SNS上では、このニュースに対して「銀行が本気で商売を始めたら面白い」「地元の名産品がもっと有名になるかも」といった期待の声が上がる一方で、「商社のノウハウが銀行にあるのか」と冷静に分析する意見も見受けられます。確かに、ゼロから物販や流通を学ぶのは容易ではありませんが、銀行が持つ圧倒的な顧客ネットワークと信用力は、商社業務においてこれ以上ない強みになるはずです。
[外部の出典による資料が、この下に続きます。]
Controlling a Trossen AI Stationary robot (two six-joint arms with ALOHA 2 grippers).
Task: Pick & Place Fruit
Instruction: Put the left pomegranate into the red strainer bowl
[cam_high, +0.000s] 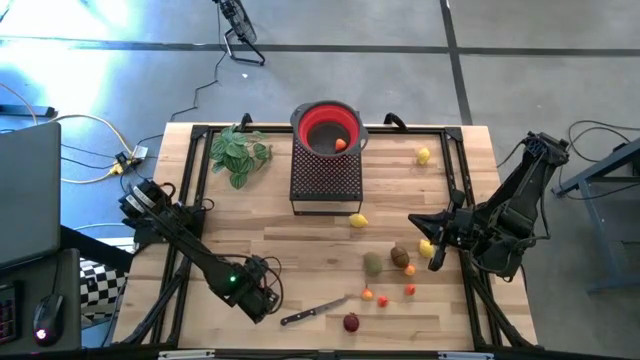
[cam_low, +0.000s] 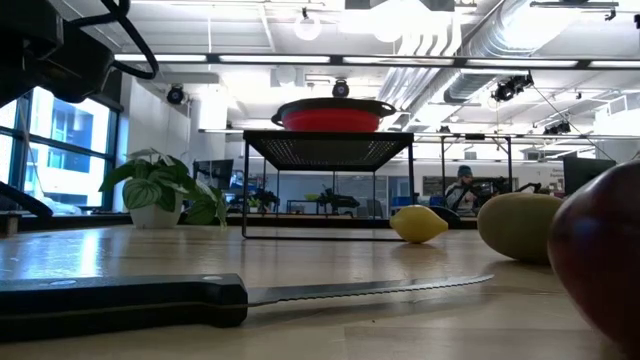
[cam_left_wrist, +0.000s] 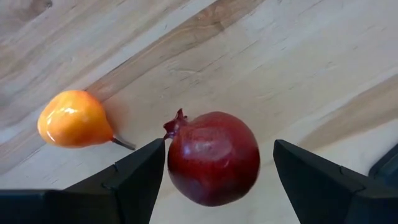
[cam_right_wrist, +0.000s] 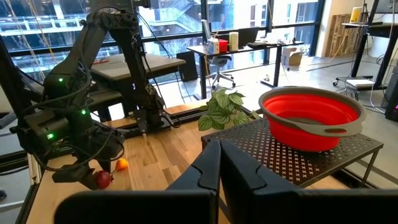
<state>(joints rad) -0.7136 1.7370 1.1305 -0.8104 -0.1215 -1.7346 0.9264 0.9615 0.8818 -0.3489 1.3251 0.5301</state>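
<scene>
A wooden tabletop seen from above, with two dark robot arms at its sides. The left gripper is low near the front edge, its jaws spread wide on either side of a dark red pomegranate that rests on the wood; the fingers do not touch it. A small orange pear-shaped fruit lies just beside the pomegranate. A black-handled knife lies near the left gripper.

The right gripper is raised over the right side of the tabletop, its jaws pressed together and holding nothing.

A red bowl sits on a black perforated stand at the back centre, with one small orange fruit inside it. A green leafy sprig lies beside the stand.

The rest of the fruit is scattered on the right half: a lemon just in front of the stand, a small yellow piece near the back, an olive-green oval and a brown oval side by side, and tiny orange and red pieces nearer the front.
</scene>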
私自身の視点から言えば、この改革は地銀が「金利競争」という泥沼から抜け出すためのラストチャンスだと感じています。人口減少が進む地方で、ただ融資の利息を待つだけのモデルはもはや限界でしょう。銀行が主体的に事業をプロデュースし、地域のプロデューサーとして動き回る姿こそ、令和の時代にふさわしい金融機関のあり方だといえるのではないでしょうか。

最終的にこの試みが成功するかどうかは、銀行員一人ひとりの「商魂」にかかっています。2019年09月04日に発表されたこの方針が、数年後に地域再生の起爆剤だったと振り返られる日が来ることを願ってやみません。融資先が増えるのを待つのではなく、自ら稼げる企業を創り出していく。そんな攻めの姿勢を持つ地銀の登場に、今後も目が離せません。